Pour ce rendez-vous historique et nostalgique, Nicolas Sarkozy était arrivé à la présidence par la grande porte, déposé au pied du perron à 9h25 par sa voiture blindée de fonction. Dossiers sous le bras, il a adressé un bref salut à l’un des huissiers et s’est engouffré dans l’ascenseur menant jusqu’à son bureau.
S’il a fait « une campagne dure », Nicolas Sarkozy « a choisi de faire une sortie digne », a noté sur Europe 1 Pierre Moscovici, responsable de la transition présidentielle dans l’équipe Hollande.

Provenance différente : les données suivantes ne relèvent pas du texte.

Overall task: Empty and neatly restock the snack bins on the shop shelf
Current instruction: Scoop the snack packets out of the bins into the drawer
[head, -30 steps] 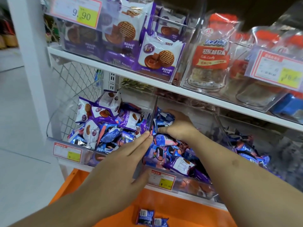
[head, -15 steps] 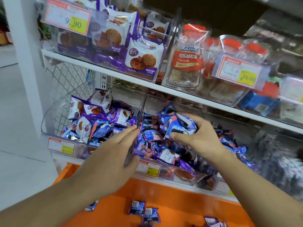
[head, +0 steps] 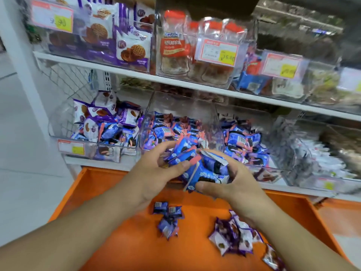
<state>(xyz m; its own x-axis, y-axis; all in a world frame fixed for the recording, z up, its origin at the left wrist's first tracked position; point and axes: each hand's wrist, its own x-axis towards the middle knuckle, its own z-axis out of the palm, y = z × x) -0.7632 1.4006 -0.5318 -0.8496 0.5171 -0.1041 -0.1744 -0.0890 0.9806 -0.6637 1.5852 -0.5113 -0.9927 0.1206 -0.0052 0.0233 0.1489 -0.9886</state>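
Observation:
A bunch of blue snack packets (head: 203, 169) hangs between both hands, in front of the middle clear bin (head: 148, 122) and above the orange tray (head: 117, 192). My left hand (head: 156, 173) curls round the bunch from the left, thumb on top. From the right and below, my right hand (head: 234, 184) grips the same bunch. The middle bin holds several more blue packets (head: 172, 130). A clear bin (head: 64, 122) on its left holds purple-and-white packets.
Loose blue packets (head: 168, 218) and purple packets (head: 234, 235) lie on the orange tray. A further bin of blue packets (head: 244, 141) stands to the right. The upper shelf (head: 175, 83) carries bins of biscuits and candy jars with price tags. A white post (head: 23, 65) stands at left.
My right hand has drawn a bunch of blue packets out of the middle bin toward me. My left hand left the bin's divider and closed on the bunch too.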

L’un soigne sa sortie, l’autre prépare toujours activement son entrée. François Hollande a rencontré pendant 35 minutes Herman Van Rompuy, avec qui il a notamment évoqué la nouvelle crise politique qui se dessine en Grèce. Selon Pierre Moscovici, le président élu se tient « informé de manière extrêmement précise » du dossier. Dans la matinée, tout comme à l’Élysée, une ambiance de « dernière séance » a régné pour François Hollande lors du dernier conseil politique de campagne. Devant les principaux responsables du PS, le président élu, qui était arrivé vers 9h10 à son QG de l’avenue de Ségur, a dit « sa fierté, sa joie », selon le président du Sénat, Jean-Pierre Bel. Évoquant un « moment amical », la candidate de 2007, Ségolène Royal, a affirmé que « toute l’équipe » avait « félicité le nouveau président ». Selon un autre membre de ce conseil, François Hollande « a remercié tout le monde et on a préparé la suite » : formation du gouvernement et législatives.

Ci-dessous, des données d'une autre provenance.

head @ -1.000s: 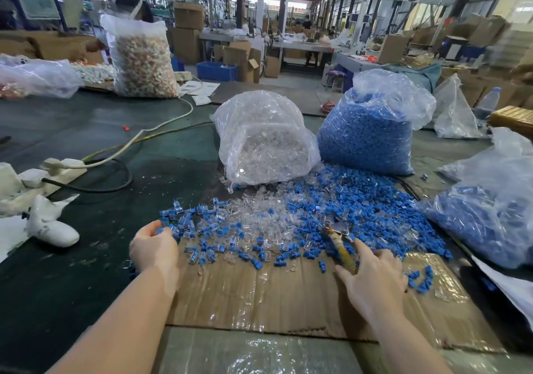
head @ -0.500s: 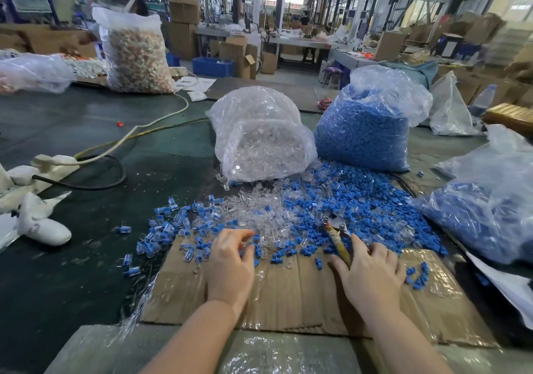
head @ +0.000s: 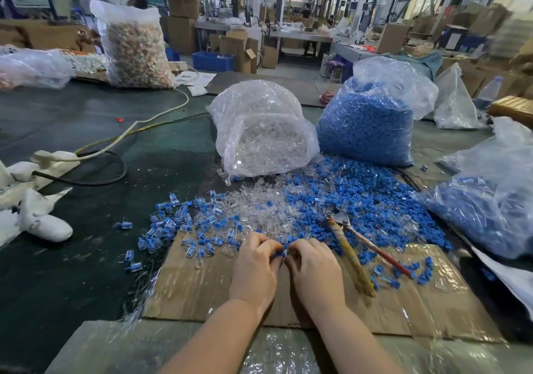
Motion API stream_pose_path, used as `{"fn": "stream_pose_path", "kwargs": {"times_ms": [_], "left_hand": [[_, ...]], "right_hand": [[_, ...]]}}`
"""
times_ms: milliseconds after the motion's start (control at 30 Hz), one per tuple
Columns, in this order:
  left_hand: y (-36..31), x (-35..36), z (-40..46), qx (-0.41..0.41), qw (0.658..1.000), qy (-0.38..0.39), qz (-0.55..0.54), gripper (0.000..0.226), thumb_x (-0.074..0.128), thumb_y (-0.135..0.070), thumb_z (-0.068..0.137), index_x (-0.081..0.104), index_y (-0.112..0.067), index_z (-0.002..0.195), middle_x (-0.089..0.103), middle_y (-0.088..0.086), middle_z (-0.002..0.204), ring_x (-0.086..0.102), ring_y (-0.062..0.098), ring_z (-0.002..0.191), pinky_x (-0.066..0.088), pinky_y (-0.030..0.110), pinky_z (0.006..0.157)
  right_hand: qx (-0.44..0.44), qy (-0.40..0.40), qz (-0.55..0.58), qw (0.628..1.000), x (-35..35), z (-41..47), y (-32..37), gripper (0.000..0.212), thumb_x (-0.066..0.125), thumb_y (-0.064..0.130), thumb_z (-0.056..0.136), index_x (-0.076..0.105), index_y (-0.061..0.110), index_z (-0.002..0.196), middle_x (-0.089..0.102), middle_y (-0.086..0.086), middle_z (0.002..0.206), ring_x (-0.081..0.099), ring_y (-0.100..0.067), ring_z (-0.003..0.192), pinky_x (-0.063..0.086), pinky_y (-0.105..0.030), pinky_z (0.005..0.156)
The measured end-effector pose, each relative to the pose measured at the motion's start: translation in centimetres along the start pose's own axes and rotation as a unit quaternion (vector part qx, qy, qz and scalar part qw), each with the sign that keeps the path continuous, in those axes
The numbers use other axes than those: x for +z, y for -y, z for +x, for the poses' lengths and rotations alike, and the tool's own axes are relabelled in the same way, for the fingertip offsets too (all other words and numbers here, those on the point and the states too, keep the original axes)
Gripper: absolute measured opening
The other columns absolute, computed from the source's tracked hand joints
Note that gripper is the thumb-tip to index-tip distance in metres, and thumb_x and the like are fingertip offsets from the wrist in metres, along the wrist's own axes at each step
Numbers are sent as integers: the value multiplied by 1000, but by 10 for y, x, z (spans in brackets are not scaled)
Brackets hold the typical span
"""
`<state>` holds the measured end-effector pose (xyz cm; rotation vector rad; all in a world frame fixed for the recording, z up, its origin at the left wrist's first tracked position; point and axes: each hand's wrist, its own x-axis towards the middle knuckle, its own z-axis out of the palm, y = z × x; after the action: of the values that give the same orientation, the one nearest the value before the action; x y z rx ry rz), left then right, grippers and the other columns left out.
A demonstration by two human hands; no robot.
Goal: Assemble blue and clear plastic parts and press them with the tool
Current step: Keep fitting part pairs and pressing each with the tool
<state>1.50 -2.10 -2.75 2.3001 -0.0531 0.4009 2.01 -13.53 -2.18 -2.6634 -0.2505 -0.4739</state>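
Right hand point(head: 314, 269) left the pliers point(head: 350, 254); bag point(head: 372, 125) holds blue parts.

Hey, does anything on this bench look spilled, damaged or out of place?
A few blue-and-clear assembled plastic pieces lie strayed off the brown cardboard mat onto the dark green table. The pliers' yellowish handle wrap looks worn and grimy. The loose part piles look like working stock.

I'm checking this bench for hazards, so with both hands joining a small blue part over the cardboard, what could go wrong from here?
1. The left hand and right hand pinch a tiny blue part; it could slip into the loose pile.
2. The pliers lie right beside the right hand; a wrist might knock them.
3. Finished pieces sit scattered beside loose parts, so they may get mixed.
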Motion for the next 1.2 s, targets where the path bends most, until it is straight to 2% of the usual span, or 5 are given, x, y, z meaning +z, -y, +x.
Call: {"fn": "stream_pose_path", "kwargs": {"times_ms": [233, 733, 933, 1100, 1200], "left_hand": [[-1, 0, -4, 15, 1000, -10, 15, 20, 61, -22, 88, 64, -20, 108, 49, -10, 102, 46, 5, 95, 40, 16, 86], [-4, -9, -7, 21, 998, -20, -58, 12, 69, -17, 81, 69, -17, 93, 56, -11, 88, 55, 6, 81, 47, 24, 79], [-1, -8, -7, -24, 998, -26, -61, 11, 67, -17, 83, 60, -24, 78, 56, -14, 80, 52, 0, 77, 41, 7, 71], [0, -8, -8, -63, 994, -34, -86, 29, 67, -15, 83, 51, -37, 70, 59, -15, 73, 54, -3, 72, 40, 1, 68], [-2, -8, -8, -68, 993, -31, -96, 34, 67, -13, 83, 49, -40, 71, 59, -17, 71, 57, -5, 71, 41, 2, 66]], "right_hand": [[26, -34, 67, 997, 1, -7, 0, 6, 61, 13, 87, 66, 14, 90, 64, 1, 87, 55, -20, 84, 42, -30, 74], [6, -11, 111, 994, -5, -11, 1, 9, 60, 19, 90, 65, 22, 97, 64, 8, 85, 56, -11, 83, 36, -19, 68], [12, -58, 94, 994, -6, -12, 1, 14, 64, 7, 84, 67, 11, 98, 66, 0, 91, 57, -20, 88, 43, -29, 79], [132, -127, 21, 983, -6, -12, 2, 27, 63, -8, 73, 67, 8, 94, 63, -8, 95, 55, -30, 90, 39, -38, 78], [176, -66, -26, 982, -3, -11, 1, 28, 56, 4, 83, 63, 12, 109, 61, -8, 108, 51, -28, 101, 36, -37, 85]]}}
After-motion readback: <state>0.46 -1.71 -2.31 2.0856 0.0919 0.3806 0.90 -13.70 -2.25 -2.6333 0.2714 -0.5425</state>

Selon un sondage CSA pour BFMTV, RMC et 20 Minutes, les Français se prononcent à 61 % pour que les élections législatives débouchent sur une « majorité de députés favorables au président de la République », afin que celui-ci puisse « mener sa politique ». En attendant, l’un des premiers défis de M. Hollande va être la constitution d’un gouvernement paritaire, comme il s’y est engagé, ce qui serait une première bien accueillie, à condition que parité rime aussi avec responsabilités.